Give the listing again word for word. Leave every image out.

□ □ □ □

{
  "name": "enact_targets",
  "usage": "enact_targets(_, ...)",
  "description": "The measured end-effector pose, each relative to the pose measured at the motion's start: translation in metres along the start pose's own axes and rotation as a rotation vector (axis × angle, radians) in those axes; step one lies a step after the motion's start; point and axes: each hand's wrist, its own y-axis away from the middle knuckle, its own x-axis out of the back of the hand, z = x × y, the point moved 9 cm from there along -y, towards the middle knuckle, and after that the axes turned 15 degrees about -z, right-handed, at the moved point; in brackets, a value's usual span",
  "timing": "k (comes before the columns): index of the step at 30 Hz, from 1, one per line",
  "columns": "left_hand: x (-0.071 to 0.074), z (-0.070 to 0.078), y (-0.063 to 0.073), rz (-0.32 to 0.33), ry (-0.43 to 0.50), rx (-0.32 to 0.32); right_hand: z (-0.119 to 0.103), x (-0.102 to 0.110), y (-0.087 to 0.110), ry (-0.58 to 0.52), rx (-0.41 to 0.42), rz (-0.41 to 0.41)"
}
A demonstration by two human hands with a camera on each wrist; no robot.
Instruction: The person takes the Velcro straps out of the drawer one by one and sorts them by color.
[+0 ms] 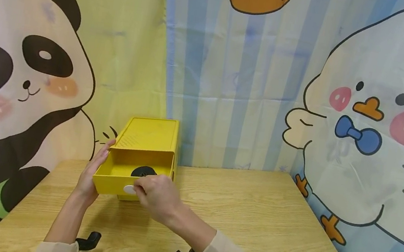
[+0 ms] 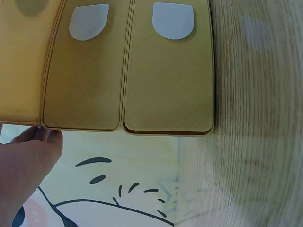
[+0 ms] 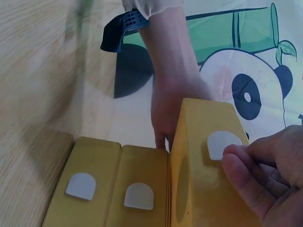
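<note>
A small yellow drawer cabinet point(image 1: 151, 133) stands on the table, its top drawer point(image 1: 109, 184) pulled out. Inside that drawer lies a round black object point(image 1: 144, 171), partly hidden by the drawer front. My right hand point(image 1: 159, 196) pinches the white tab handle point(image 3: 222, 144) on the drawer front between thumb and fingers. At the cabinet's left side, my left hand point(image 1: 93, 170) rests with its fingers extended along the wall beside the drawer. Two lower drawers point(image 2: 168, 85) are in, each with a white tab, as both wrist views show.
The wooden table point(image 1: 250, 222) extends to the right of the cabinet. Behind it hangs a printed curtain point(image 1: 225, 81) with a panda and a white bird. Black curved pieces point(image 1: 90, 241) show at both wrists, close to the sleeves.
</note>
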Motion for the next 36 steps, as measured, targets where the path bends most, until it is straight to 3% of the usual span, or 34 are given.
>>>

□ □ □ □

#### REPLY:
{
  "name": "enact_targets",
  "usage": "enact_targets(_, ...)",
  "description": "The measured end-effector pose, each relative to the pose measured at the motion's start: translation in metres along the start pose's own axes and rotation as a rotation vector (axis × angle, radians) in those axes; step one lies a step after the motion's start; point and axes: each hand's wrist, its own y-axis away from the middle knuckle, its own x-axis out of the back of the hand, z = x × y, the point moved 9 cm from there along -y, towards the middle knuckle, and after that the axes turned 15 degrees about -z, right-handed, at the moved point; in brackets, a value's usual span",
  "timing": "k (comes before the columns): index of the step at 30 Hz, from 1, one per line",
  "columns": "left_hand: x (-0.071 to 0.074), z (-0.070 to 0.078), y (-0.063 to 0.073), rz (-0.32 to 0.33), ry (-0.43 to 0.50), rx (-0.32 to 0.32); right_hand: z (-0.119 to 0.103), x (-0.102 to 0.110), y (-0.087 to 0.110), ry (-0.58 to 0.52), rx (-0.41 to 0.42), rz (-0.41 to 0.41)"
}
A demonstration by two human hands with a camera on each wrist; no robot.
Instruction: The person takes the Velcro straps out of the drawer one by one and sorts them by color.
[+0 ms] 
[+0 ms] 
[+0 ms] 
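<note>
A small yellow drawer cabinet point(image 1: 151, 133) stands on the table, its top drawer point(image 1: 109, 184) pulled out. Inside that drawer lies a round black object point(image 1: 144, 171), partly hidden by the drawer front. My right hand point(image 1: 159, 196) pinches the white tab handle point(image 3: 222, 144) on the drawer front between thumb and fingers. At the cabinet's left side, my left hand point(image 1: 93, 170) rests with its fingers extended along the wall beside the drawer. Two lower drawers point(image 2: 168, 85) are in, each with a white tab, as both wrist views show.
The wooden table point(image 1: 250, 222) extends to the right of the cabinet. Behind it hangs a printed curtain point(image 1: 225, 81) with a panda and a white bird. Black curved pieces point(image 1: 90, 241) show at both wrists, close to the sleeves.
</note>
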Motion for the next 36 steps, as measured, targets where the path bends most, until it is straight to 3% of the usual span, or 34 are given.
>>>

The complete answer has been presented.